By definition, the phrase reflects an issue no one is comfortable bringing up much less talking about. If the challenge at hand is you are behind on sales for the quarter, as an example, then all kinds of actions can be taken to address it, such as offering discounts or bundling good and services. There are solutions to the inherent challenge. However, if the root cause of this challenge is that the product itself is terrible and customers do not like it as compared to other products, and no one on the sales team wants to bring that up to the executive management team, then the latter is a good example of the elephant. The real question to ask is not why sales are behind or what strategies could be implemented, or even why the elephant exists in the first place. The best question is why no one can simply talk about the elephant. This reason is individual and supported by group-think.

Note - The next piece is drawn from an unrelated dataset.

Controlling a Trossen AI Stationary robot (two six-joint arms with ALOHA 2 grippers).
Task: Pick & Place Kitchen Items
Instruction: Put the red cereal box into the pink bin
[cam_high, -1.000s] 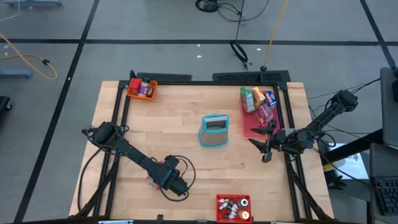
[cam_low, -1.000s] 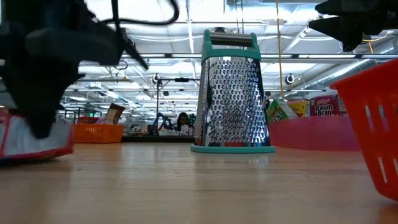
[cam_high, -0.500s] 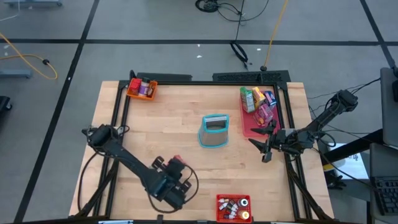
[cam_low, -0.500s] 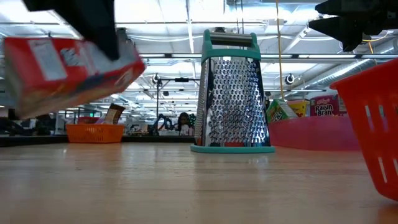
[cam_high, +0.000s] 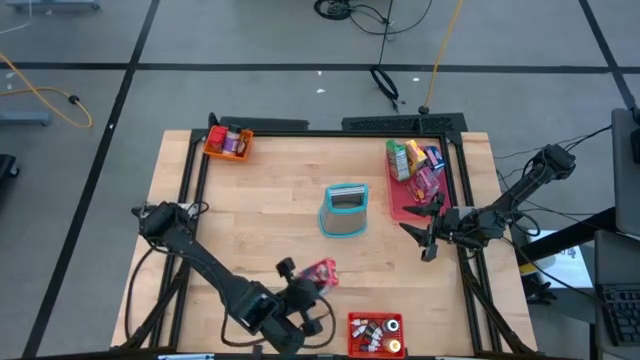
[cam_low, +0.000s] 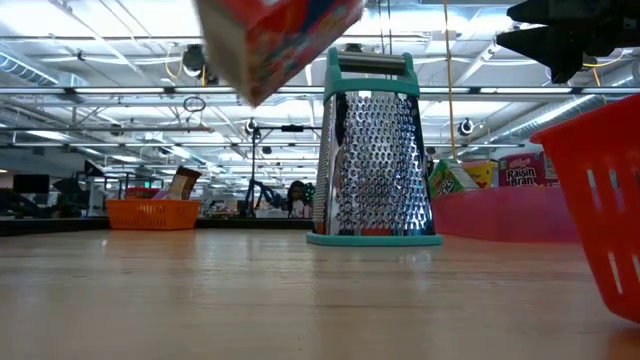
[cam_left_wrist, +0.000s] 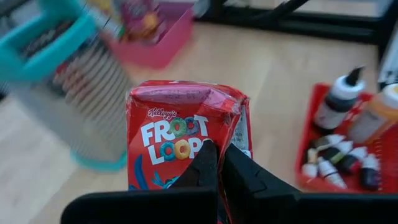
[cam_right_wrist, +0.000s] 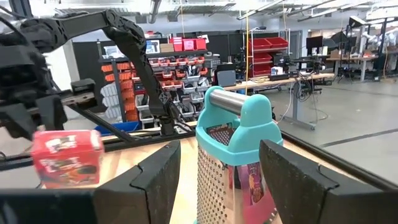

The risk of speaking the truth is too high, some will argue. Business schools and MBA programs are replete with case studies of successful companies across industries whose subsequent downfall could be attributed to these elephants and their silencing impact. Neuroscience has now confirmed that our fears, on which we base our propensity of risk, are based entirely on our stored negative memories, not on a universal standard. In other words, the REAL elephant is not the one in the room, it is the one in our head.
This week, shift your focus during meetings from what is being said to what is not being said. Throw out a false elephant and see how many of the folks around you will call you on it. Think about your own elephants in your brain and of those in the minds of your team members. Leverage your power as a leader to make it okay, and even required, to talk about elephants. This will change both elephants!